Même si on ne vous le demande pas et que la personne est plutôt pressée de partir, vous pouvez :

• proposer un verre d’eau : « Plus vous la prenez tôt, plus c’est efficace… » ;

• rouvrir le dialogue : « Si vous le permettez, nous allons prendre quelques minutes » ;

• sonder les connaissances : « Que savez-vous de la contraception d’urgence ? » ;

• écouter pour relever les freins ou les idées reçues :

– « Je ne sais pas comment ça peut marcher… », « C’est comme un mini-avortement ». Dites : « Elle bloque et retarde l’ovulation. Elle n’a pas d’effet si l’ovulation a déjà eu lieu et n’est donc pas efficace à 100 %. Elle ne rend pas stérile. »

– « Il paraît que ça fait mal au ventre les premiers jours ». Dites : « Les principaux effets indésirables possibles sont des nausées, etc. Si vous vomissez dans les trois heures suivant la prise, il faut reprendre un comprimé ».
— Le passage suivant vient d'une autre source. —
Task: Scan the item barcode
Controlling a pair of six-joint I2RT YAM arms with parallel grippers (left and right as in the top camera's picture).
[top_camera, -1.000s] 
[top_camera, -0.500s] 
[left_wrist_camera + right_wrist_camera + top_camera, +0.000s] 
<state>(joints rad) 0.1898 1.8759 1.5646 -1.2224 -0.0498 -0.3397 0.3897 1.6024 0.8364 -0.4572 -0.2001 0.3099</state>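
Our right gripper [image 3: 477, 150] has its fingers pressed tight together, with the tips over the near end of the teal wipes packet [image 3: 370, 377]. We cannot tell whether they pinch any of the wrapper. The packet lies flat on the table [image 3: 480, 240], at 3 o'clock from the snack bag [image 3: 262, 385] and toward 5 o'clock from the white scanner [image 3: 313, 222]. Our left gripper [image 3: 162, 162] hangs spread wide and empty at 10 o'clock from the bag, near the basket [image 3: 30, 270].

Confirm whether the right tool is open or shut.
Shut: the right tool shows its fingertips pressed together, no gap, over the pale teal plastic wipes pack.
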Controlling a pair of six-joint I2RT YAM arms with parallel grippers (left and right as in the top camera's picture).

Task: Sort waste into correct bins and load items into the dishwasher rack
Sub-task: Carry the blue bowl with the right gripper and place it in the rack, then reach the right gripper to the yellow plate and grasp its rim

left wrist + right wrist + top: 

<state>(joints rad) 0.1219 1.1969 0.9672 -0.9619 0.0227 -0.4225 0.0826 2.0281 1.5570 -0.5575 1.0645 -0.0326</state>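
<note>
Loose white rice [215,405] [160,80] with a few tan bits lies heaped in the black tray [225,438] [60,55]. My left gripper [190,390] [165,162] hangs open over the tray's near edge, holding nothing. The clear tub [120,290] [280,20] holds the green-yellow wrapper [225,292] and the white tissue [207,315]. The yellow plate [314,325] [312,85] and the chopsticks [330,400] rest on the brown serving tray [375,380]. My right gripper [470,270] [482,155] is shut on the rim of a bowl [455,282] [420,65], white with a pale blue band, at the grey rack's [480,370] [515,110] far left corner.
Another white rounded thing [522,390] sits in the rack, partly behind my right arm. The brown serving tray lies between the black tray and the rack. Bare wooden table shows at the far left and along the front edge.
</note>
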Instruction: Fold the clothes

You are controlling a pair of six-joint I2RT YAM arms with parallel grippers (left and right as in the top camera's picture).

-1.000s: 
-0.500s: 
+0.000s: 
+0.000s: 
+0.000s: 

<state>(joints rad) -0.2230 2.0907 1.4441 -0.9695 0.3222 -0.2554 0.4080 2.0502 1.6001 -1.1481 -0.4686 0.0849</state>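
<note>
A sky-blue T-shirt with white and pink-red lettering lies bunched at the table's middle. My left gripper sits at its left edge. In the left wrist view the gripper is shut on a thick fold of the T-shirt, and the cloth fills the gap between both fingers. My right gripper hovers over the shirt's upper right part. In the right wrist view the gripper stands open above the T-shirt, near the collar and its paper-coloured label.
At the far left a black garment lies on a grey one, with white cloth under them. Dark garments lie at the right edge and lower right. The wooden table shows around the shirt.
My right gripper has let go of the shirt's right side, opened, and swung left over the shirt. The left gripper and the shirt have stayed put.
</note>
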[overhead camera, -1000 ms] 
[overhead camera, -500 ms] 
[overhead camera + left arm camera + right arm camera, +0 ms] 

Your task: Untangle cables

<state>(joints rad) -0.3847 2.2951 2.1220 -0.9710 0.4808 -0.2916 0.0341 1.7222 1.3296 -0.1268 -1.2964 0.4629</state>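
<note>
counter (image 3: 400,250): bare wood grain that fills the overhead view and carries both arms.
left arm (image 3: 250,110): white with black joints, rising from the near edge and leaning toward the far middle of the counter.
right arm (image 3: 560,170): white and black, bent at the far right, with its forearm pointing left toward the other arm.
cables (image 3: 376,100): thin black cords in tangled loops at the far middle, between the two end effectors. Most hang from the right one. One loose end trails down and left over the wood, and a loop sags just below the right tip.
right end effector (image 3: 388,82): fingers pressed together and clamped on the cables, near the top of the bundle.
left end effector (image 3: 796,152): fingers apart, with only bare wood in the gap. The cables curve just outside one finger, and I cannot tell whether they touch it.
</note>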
– « Ça détraque les règles… » Dites : « Les règles peuvent survenir en avance ou en retard. Si elles ne se produisent pas dans les cinq à sept jours suivant la date habituelle, il faut faire un test de grossesse ».

– « Si on prend les deux, EllaOne et Norlevo, c’est plus sûr… » Dites : « Non, car EllaOne diminue l’efficacité de Norlevo et donc le résultat serait moins bon ».

– « Je serai tranquille jusqu’aux prochaines règles… » Dites : « Non, ça ne protège pas pour les rapports ultérieurs ».

Je dépasse la demande initiale

• Vers d’autres risques. « Ces méthodes ne protègent pas contre les maladies sexuellement transmissibles comme le fait le préservatif. Si un risque existe, je vous conseille de voir un médecin ».

• Vers la contraception régulière. « La contraception d’urgence doit rester exceptionnelle. Si vous n’avez pas de moyen contraceptif régulier ou s’il ne vous convient pas, parlez-en à un médecin ».

• Vers une boîte d’urgence. « La contraception d’urgence est d’autant plus efficace qu’elle est prise rapidement. Je vous conseille de vous procurer une boîte en cas de future situation à risque ».

• Vers d’autres structures : le médecin généraliste, le gynécologue et les centres de planification et d’éducation familiale, où les consultations sont anonymes et gratuites (liste sur www.sante.gouv.fr).

Je prolonge

• Par des documents. Remettre systématiquement la brochure « La contraception d’urgence » réalisée par l’Assurance maladie et le Cespharm. Idéalement, elle vient en plus et non à la place de l’entretien mais elle sera parfois la seule source d’information pour les patientes non réceptives aux conseils.

• Par un rendez-vous. « En cas de questions, je reste disponible, voici mon nom et mes horaires de présence… »

(1) Regard des Françaises sur la contraception, sondage réalisé en ligne par Harris Interactive pour HRA Pharma auprès d’un échantillon représentatif de 1 000 Françaises âgées de 15 à 50 ans entre le 14 et le 17 septembre 2015.

Des objections qui ne tiennent plus la route

« Je n’ai pas les moyens de prendre la pilule », « Je ne veux pas que mes parents le sachent », les principales objections des mineures à qui l’on conseille une contraception régulière plutôt qu’un recours répété à la contraception d’urgence (CU) ne devraient plus s’entendre depuis les mesures prises dans le cadre des lois de financement de la Sécurité sociale en 2013. Les mineures d’au moins 15 ans bénéficient de la dispensation anonyme et gratuite des contraceptifs remboursables. D’après le rapport de l’Igas sur « L’accès gratuit et confidentiel à la contraception pour les mineures » de 2015, ces mesures sont utilisées dans moins de 1 % des cas… La délivrance de la CU est l’occasion de faire passer le message : « Je te rappelle que je peux te délivrer un contraceptif gratuitement et sans que cela figure sur le relevé de Sécurité sociale dès lors que tu as une ordonnance médicale ».